My lord, since my arrest on the 21st of May, 1994 I have been subjected to physical and mental torture, held incommunicado and denied food for weeks and medical attention for months.
My seventy-four year old mother has been whipped and arrested, my wife beaten and threatened with detention, the three telephone lines to my office and residence cut and the they remain cut to this day, my office and home have been ransacked on three different occasions and personal and family property, official files and documents taken away without documentation.
I have been calumniated in the press and on satellite television before the whole world by a Rivers State government anxious to prejudice the mind of the public and to convince that public of my guilt even before trial. Only recently, before the United Nations Committee for the Eradication of Racism and Discrimination in Geneva, an official delegation of the Federal Government which included the Special Adviser on Legal Affairs to the Head of State, Professor Yazudu, declared me responsible for the murders which are the subject of this Tribunal, even before Tribunal has found against me or anyone else.
The fact that a case of homicide is being charged before a Tribunal set up under Decree No. 2 of 1987 speaks for itself. I am aware of the many strictures laid against the decree and this Tribunal by local and international observers. All the same, I have followed the proceedings here with keen and detailed interest, not only because I am charged before this Tribunal, but also because, as a writer, I am a custodian of the conscience of society. I regret that the legal counsel I freely chose, Gani Fawhimi, the human rights hero and pride of this country, was forced to withdraw. His withdrawal has denied credibility to this trial.
With the permission of the Tribunal, I would now like to make a filmic representation which will graphically demonstrate all that I have said here and amplify the details thereof.
My lord, we all stand before history.

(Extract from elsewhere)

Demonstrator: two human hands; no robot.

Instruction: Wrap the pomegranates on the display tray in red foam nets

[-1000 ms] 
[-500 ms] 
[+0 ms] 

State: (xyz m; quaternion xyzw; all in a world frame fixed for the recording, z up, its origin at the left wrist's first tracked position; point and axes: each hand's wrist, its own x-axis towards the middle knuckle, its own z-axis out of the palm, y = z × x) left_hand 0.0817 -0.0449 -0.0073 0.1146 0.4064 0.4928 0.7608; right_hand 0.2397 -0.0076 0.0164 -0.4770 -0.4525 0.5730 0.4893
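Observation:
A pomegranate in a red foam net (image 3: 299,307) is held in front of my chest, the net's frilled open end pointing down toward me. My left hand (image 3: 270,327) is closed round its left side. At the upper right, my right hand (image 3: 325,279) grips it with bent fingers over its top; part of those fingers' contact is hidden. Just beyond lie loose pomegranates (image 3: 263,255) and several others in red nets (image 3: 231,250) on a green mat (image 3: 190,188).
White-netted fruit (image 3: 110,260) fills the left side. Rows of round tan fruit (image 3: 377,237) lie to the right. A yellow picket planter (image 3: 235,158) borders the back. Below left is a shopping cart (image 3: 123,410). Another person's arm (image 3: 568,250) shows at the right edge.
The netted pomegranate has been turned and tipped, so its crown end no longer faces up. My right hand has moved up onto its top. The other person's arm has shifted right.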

I am a man of peace, of ideas. Appalled by the denigrating poverty of my people who live on a richly-endowed land, distressed by their political marginalization and economic strangulation, angered by the devastation of their land, their ultimate heritage, anxious to preserve their right to life and to a decent living, and determined to usher to this country as a whole a fair and just democratic system which protects everyone and every ethnic group and gives us all a valid claim to human civilization, I have devoted all my intellectual and material resources, my very life, to a cause in which I have total belief and from which I cannot be blackmailed or intimidated.
I have no doubt at all about the ultimate success of my cause, no matter the trials and tribulations which I and those who believe with me may encounter on our journey. Nor imprisonment nor death can stop our ultimate victory.
I repeat that we all stand before history. I and my colleagues are not the only ones on trial. Shell is here on trial and it is as well that it is represented by counsel said to be holding a watching brief. The company has, indeed, ducked this particular trial, but its day will surely come and the lessons learnt here may prove useful to it for there is no doubt in my mind that the ecological war the company has waged in the delta will be called to question sooner than later and the crimes of that war duly punished. The crime of the company's dirty wars against the Ogoni people will also be punished.
On trial also is the Nigerian nation, its present rulers and all those who assist them. Any nation which can do to the weak and disadvantaged what the Nigerian nation has done to the Ogoni, loses a claim to independence and to freedom from outside influence.
I am not one of those who shy away from protesting injustice and oppression, arguing that they are expected from a military regime. The military do not act alone. They are supported by a gaggle of politicians, lawyers, judges, academics and businessmen, all of them hiding under the claim that they are only doing their duty, men and women too afraid to wash their pants of their urine. We all stand on trial, my lord, for by our actions we have denigrated our country and jeopardized the future of our children.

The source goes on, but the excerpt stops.